Rolasnews.com – Wakil Ketua Mahkamah Kehormatan Dewan (MKD) DPR RI Agung Widyantoro menegaskan bahwa aktivitas anggota DPR RI di media sosial tetap berada di bawah pengawasan etik. Setiap pernyataan yang disampaikan di ruang digital harus mencerminkan kehormatan dan martabat lembaga serta dapat dipertanggungjawabkan.
Menurut Agung, meskipun anggota DPR memiliki hak imunitas dalam menjalankan fungsi konstitusionalnya, mereka tetap terikat pada kode etik dan moral. Penggunaan media sosial harus dilakukan secara bijak.
“Anggota DPR itu terikat etik dan moral. Semua pernyataan hal-hal terkait dengan fungsi pengawasan, legislasi, dan budget itu wajib dipertanggungjawabkan. Meskipun punya hak imunitas, tetapi ketika melanggar koridor, melanggar martabat kehormatan perorangan, institusi maupun golongan, dia harus bertanggung jawab,” ujar Agung kepada Parlementaria, Rabu (15/7/2026).
Pernyataan tersebut disampaikan Agung saat kunjungan kerja spesifik MKD DPR RI ke Polresta Bandung, Jawa Barat.
Ia menambahkan bahwa pengawasan MKD tidak terbatas pada sikap dan perilaku anggota dewan di forum resmi semata. Melainkan juga mencakup aktivitas di media sosial yang kini menjadi ruang komunikasi publik.

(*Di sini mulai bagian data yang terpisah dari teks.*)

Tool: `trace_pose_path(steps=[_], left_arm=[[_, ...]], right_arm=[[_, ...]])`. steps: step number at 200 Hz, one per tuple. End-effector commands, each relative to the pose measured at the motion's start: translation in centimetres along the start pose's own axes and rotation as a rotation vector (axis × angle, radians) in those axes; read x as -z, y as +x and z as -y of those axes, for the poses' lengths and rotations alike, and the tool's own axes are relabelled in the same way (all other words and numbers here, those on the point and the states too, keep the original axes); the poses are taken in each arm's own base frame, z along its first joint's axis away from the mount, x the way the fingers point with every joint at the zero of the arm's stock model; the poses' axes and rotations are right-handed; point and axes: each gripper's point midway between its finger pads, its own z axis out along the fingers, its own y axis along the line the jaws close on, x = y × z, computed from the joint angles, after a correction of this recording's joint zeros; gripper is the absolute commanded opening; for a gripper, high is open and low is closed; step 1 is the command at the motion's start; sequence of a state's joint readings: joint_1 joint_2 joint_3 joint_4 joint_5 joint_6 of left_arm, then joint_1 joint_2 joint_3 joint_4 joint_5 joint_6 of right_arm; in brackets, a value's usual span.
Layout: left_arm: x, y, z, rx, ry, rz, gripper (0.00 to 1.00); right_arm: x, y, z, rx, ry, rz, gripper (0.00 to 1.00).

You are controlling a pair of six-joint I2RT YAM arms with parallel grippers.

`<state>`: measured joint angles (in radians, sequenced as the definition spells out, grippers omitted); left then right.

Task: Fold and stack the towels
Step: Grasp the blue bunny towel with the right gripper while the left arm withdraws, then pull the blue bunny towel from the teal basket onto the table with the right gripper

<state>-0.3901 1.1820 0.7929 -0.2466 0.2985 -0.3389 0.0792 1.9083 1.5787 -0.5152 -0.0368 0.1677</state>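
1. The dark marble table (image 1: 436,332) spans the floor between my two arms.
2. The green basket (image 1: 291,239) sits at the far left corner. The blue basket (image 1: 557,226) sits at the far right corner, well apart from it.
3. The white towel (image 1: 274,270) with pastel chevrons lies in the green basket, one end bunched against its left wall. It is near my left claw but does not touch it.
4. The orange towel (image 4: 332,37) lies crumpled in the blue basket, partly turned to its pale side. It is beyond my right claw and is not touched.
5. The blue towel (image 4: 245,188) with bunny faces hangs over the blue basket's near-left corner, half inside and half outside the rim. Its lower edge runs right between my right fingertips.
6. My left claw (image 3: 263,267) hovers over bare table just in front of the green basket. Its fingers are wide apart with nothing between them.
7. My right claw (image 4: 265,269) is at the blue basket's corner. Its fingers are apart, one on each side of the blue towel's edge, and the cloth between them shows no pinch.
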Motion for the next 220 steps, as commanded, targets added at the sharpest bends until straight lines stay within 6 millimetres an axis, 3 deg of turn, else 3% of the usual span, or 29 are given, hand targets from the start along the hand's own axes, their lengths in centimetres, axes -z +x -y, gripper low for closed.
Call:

“Lalu bagaimana bekerjanya pengawasan ini? Tidak hanya di dalam kegiatan rapat sehari-hari, tetapi juga lewat aktivitas di media-media sosial. Aktivitas media sosial ini kita tekankan bahwa kalau dulu, mulutmu adalah harimaumu, sekarang ini jari jemari tanganmu bisa menjadi harimaumu yang setiap saat dapat menerkam kamu,” tegasnya.
Jarimu Harimaumu
Politisi Fraksi Partai Golkar ini menyatakan bahwa saat ini belum ada pengaturan eksplisit mengenai etika bermedia sosial dalam Undang-Undang MD3. Namun, MKD membuka peluang untuk menyusun aturan lebih spesifik sebagai pedoman bagi anggota DPR.
“Ya, ini saran bagus. Meskipun belum tertulis, tetapi nanti akan menjadi bahan masukan kami dengan para ahli dan juga teman-teman pimpinan untuk bagaimana dibuat regulasinya. Ya minimal ada surat keputusan pimpinan lembaga MKD,” ungkap Agung.

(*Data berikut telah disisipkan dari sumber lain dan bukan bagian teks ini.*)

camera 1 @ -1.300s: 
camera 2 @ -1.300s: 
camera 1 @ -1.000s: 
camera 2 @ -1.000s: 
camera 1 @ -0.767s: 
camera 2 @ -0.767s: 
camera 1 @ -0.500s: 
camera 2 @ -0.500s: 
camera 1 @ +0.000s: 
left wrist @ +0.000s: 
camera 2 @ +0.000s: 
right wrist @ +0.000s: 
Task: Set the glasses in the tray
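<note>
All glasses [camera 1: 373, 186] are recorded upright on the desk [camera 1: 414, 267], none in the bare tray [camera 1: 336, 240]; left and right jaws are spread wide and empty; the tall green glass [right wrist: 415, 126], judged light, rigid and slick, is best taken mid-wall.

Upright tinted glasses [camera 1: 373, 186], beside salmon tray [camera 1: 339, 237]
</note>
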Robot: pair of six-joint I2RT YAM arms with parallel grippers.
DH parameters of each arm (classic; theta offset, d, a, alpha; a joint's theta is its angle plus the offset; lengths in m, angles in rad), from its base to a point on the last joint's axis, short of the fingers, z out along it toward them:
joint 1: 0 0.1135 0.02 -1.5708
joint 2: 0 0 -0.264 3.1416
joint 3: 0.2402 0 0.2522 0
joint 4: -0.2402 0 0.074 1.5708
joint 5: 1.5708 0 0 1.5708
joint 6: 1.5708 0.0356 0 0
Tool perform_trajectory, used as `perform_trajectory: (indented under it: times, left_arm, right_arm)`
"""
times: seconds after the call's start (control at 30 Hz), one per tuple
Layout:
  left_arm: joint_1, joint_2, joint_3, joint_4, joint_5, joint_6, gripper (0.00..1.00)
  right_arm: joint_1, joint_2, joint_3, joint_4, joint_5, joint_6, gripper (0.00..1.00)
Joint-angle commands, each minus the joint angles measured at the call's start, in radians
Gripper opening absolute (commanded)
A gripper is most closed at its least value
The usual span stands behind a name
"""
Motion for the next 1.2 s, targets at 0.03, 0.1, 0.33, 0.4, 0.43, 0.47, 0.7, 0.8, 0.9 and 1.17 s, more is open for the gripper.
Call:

Agung menegaskan bahwa norma etik tetap berlaku bagi setiap anggota DPR di media sosial, meskipun belum ada aturan tertulis.
“Mutatis mutandis (dengan penyesuaian seperlunya), meskipun belum ada hitam di atas putihnya, saya yakin dan percaya secara normatif itu berlaku juga di dunia maya,” pungkasnya.